Extract each line of the records below that contains the word "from".
::: DATA FOR PROCESSING
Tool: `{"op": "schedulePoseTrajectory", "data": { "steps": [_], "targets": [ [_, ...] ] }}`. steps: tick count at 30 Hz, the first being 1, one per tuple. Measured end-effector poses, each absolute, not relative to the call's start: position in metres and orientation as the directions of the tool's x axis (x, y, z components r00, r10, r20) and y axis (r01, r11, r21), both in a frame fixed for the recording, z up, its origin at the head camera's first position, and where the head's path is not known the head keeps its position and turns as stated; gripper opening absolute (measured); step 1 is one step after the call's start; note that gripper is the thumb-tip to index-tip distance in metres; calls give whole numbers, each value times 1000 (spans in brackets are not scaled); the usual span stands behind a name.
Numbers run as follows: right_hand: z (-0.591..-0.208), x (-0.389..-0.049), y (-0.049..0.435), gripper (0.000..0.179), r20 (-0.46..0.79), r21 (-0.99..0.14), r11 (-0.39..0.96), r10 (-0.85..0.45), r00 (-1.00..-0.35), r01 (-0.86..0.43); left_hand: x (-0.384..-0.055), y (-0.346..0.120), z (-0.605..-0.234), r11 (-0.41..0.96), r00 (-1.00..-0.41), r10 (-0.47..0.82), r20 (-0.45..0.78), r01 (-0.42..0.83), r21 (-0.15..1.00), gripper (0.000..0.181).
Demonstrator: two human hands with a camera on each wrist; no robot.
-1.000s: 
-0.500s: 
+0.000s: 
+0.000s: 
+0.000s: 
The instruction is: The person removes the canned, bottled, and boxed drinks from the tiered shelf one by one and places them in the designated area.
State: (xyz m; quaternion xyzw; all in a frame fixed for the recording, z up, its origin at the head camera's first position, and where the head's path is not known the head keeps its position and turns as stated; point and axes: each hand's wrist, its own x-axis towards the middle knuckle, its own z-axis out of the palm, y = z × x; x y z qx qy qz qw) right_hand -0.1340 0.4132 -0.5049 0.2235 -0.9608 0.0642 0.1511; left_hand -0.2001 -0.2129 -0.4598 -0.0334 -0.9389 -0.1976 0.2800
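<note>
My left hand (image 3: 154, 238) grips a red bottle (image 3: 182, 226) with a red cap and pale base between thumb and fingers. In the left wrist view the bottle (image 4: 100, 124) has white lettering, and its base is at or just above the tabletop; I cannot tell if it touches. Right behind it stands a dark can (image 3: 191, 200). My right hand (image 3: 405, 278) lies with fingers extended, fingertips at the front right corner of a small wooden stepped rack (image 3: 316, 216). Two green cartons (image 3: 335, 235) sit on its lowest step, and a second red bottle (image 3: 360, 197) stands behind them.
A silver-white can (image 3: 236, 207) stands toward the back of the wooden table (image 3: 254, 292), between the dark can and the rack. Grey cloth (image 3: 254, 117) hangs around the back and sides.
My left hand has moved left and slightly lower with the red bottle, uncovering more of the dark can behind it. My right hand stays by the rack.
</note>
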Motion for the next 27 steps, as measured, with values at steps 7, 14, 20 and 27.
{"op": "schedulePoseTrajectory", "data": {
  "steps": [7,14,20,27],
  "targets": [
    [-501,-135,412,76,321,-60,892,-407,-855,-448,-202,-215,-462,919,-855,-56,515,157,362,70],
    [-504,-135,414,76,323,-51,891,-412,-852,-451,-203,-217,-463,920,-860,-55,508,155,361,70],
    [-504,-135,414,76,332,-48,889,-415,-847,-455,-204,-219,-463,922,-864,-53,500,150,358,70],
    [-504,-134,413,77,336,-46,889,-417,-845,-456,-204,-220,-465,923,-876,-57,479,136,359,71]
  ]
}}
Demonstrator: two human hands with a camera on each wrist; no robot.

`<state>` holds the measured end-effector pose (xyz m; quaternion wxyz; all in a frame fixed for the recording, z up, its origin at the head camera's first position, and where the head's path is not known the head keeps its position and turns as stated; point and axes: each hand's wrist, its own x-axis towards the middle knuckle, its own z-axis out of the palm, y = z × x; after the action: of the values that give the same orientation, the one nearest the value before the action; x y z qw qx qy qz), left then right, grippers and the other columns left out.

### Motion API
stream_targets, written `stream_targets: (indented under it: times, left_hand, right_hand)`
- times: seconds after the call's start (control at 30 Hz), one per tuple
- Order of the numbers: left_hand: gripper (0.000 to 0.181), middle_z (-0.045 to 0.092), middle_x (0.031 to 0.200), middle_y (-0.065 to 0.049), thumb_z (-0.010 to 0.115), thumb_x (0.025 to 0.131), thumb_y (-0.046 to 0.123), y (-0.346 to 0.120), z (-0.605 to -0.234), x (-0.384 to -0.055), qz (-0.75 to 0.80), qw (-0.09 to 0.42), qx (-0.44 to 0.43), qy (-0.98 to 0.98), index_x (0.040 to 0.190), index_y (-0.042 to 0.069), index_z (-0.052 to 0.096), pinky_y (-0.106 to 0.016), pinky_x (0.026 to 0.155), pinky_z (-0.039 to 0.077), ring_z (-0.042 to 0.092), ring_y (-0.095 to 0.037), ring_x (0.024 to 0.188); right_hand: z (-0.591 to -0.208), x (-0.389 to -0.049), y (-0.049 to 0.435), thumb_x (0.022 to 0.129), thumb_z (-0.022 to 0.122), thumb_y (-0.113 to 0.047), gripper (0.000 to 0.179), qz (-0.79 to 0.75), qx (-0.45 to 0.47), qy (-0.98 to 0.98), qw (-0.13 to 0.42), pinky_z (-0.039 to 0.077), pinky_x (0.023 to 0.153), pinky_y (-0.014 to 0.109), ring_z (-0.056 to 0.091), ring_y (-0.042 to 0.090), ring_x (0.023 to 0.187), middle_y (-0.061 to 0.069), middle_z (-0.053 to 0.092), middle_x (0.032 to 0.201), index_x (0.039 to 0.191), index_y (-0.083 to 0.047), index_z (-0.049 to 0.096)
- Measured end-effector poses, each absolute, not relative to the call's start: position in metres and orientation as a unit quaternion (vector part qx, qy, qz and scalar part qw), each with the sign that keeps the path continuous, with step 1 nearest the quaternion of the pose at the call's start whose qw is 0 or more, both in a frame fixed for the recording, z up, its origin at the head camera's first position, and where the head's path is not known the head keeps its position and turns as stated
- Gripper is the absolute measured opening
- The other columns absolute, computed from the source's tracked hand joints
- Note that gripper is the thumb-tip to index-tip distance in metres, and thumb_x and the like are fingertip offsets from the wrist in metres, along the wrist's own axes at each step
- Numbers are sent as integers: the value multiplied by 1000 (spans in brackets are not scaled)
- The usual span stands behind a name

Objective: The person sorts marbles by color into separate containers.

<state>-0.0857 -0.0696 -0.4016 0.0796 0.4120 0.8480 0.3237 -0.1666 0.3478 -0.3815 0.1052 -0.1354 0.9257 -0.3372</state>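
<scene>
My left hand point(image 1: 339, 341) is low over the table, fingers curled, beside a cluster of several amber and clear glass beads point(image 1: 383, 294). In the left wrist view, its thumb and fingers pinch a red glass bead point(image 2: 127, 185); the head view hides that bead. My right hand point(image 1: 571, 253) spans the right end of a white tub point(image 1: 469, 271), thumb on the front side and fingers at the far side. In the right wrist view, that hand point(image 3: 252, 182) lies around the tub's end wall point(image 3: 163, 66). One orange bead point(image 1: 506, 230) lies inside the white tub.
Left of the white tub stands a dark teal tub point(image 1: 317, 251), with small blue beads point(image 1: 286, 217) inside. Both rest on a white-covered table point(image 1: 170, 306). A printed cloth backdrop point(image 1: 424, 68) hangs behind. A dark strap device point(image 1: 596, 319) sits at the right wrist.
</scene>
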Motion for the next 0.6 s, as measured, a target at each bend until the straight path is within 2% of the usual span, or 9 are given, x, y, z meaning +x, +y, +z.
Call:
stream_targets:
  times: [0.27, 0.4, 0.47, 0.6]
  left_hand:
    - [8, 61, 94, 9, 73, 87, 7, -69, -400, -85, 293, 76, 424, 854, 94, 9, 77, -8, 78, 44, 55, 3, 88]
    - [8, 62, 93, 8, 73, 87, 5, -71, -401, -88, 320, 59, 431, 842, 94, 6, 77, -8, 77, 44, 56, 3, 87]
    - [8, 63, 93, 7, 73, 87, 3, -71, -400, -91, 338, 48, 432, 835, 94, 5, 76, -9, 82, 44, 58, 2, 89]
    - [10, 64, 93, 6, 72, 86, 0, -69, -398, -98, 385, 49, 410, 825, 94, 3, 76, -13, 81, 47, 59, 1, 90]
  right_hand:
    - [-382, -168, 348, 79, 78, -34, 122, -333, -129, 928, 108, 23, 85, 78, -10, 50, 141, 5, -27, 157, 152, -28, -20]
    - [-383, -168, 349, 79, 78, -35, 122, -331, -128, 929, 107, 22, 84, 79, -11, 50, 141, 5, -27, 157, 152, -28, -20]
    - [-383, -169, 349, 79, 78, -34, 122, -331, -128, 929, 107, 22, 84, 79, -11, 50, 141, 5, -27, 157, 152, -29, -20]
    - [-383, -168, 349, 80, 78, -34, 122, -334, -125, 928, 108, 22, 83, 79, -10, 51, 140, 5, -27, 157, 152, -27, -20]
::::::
### RESULT
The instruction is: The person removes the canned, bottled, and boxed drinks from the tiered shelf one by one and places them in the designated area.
- The other columns absolute, computed from the source's tracked hand joints
- Note that gripper is the thumb-tip to index-tip distance in metres, and thumb_x and the like are fingertip offsets from the wrist in metres, along the wrist's own axes at each step

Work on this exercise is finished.